L'ultimo mohicano del tennis italiano è arrivato per ultimo. Sembra un gioco di parole, ma ieri Stefano Napolitano era l'unico azzurro residuo a Roma: a 29 anni, dopo aver vinto i primi match di un Masters 1000, è una bella soddisfazione. Poi è finita che ha lottato e perso in tre set con Jarry (6-2, 4-6, 6-4), ma non importa: «La mia storia dimostra che c'è sempre tempo per arrivare, che tu abbia 20, 29 o 35 anni». Prima di un domani da chef con le polpette della nonna come esempio.
Finalmente, Stefano.
«Sono stati anni complicati».
Cominciamo dall'inizio.
«Nasco in una famiglia di tennisti biellesi: papà, mamma e sorellona. Sempre in mezzo a racchette e palline: a 11 anni ho mollato il calcio».
Junior a tempo pieno.
«Ho vinto i campionati italiani under 12, a 14-16 anni ero tra i migliori d'Europa, da under 18 il numero 9 del mondo, Nel 2017 best ranking: 152».
E poi?
«Ho avuto fretta: primi problemi alla spalla, tra uno stop e l'altro giocavo e insistevo. Nel 2020 l'operazione al gomito, e appena a posto ginocchio ko».
Sfortuna incredibile.
«Ma un po' è stata colpa mia: volevo tutto e subito. Mi è servito a imparare la pazienza. Dopo un'ernia bilaterale, il percorso di recupero mi ha insegnato che ci vuole tempo, biologico e fisiologico per far si che il corpo guarisca. Bisogna prendersene cura, è come coltivare un fiore».
Mai pensato di smettere?
«Tante volte. Ma sentivo di poter fare meglio e l'aiuto di Stefano Massari mi ha aiutato mentalmente. Non ho un coach perché ora vivo a Verona, dove Flavio Di Giorgio è diventato fondamentale nel mio recupero fisico. Al momento più importante che avere una figura tecnica».
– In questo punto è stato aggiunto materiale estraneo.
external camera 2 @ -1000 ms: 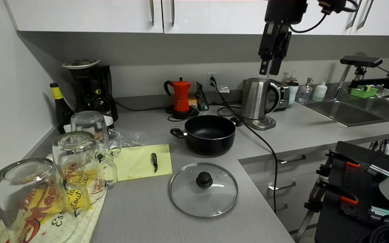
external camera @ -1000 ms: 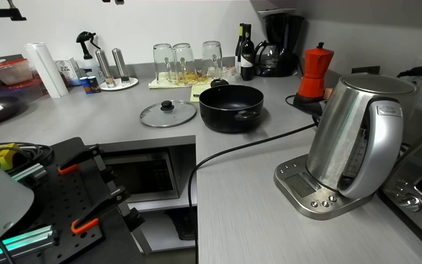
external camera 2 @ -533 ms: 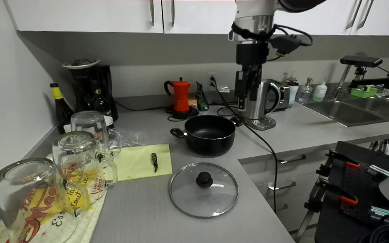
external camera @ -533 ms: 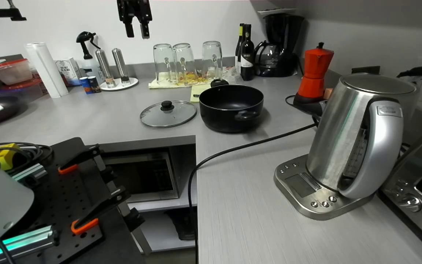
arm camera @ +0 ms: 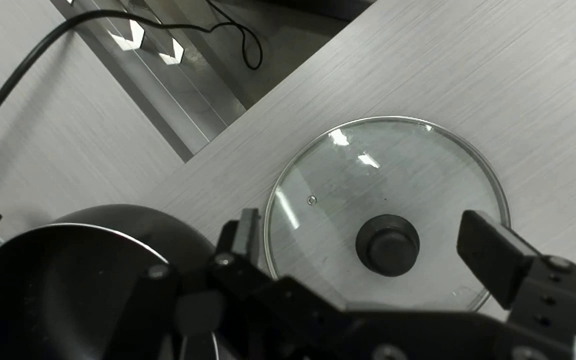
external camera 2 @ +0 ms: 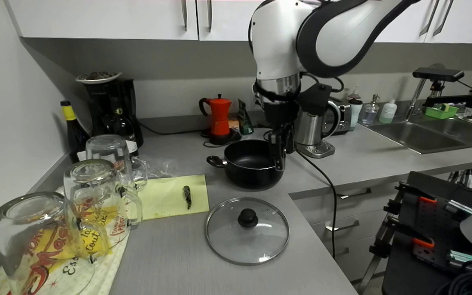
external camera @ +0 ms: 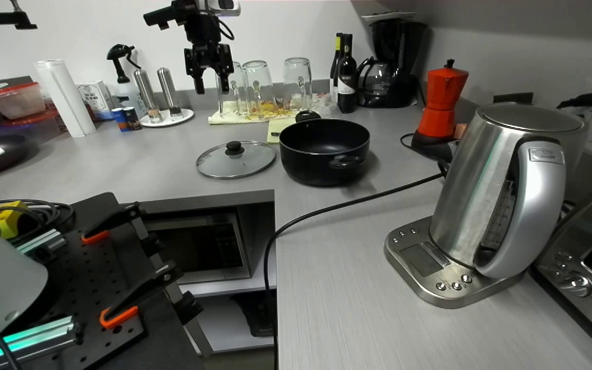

Partito con i Big 4, ora è il tempo di Sinner.
«Loro li ho visti da lontano, per me erano degli alieni. Jannik invece fa parte di un gruppo di nuovi campioni straordinari capaci di rimanere umani. E questo è molto bello».
A proposito di fretta: con l'anca ne ha avuta?
«No: Jannik è sempre stato equilibrato, è sempre molto lucido nel gestire le difficoltà».
A proposito di pazienza: i ragazzi d'oggi non ne hanno.
«Oggi i modelli di riferimento sono vicini alla perfezione e sembra che quello che non è perfetto sia non accettabile. Ma si può fallire un miliardo di volte e fare poi una cosa sola che diventa importante. Bisogna essere liberi di sbagliare e uscire da queste regole che mettono paura. Il mondo è pieno di giovani talenti nascosti: l'ho visto qui a Roma parlando coi ragazzi».
Quale sarà
il tuo futuro?«Prima di tutto non farsi male. E voglio trovare il limite, arrivare a giocare con i più forti, dirmi un alla fine di aver dato tutto quello che avevo. A quel punto potrò fermarmi ed essere felice».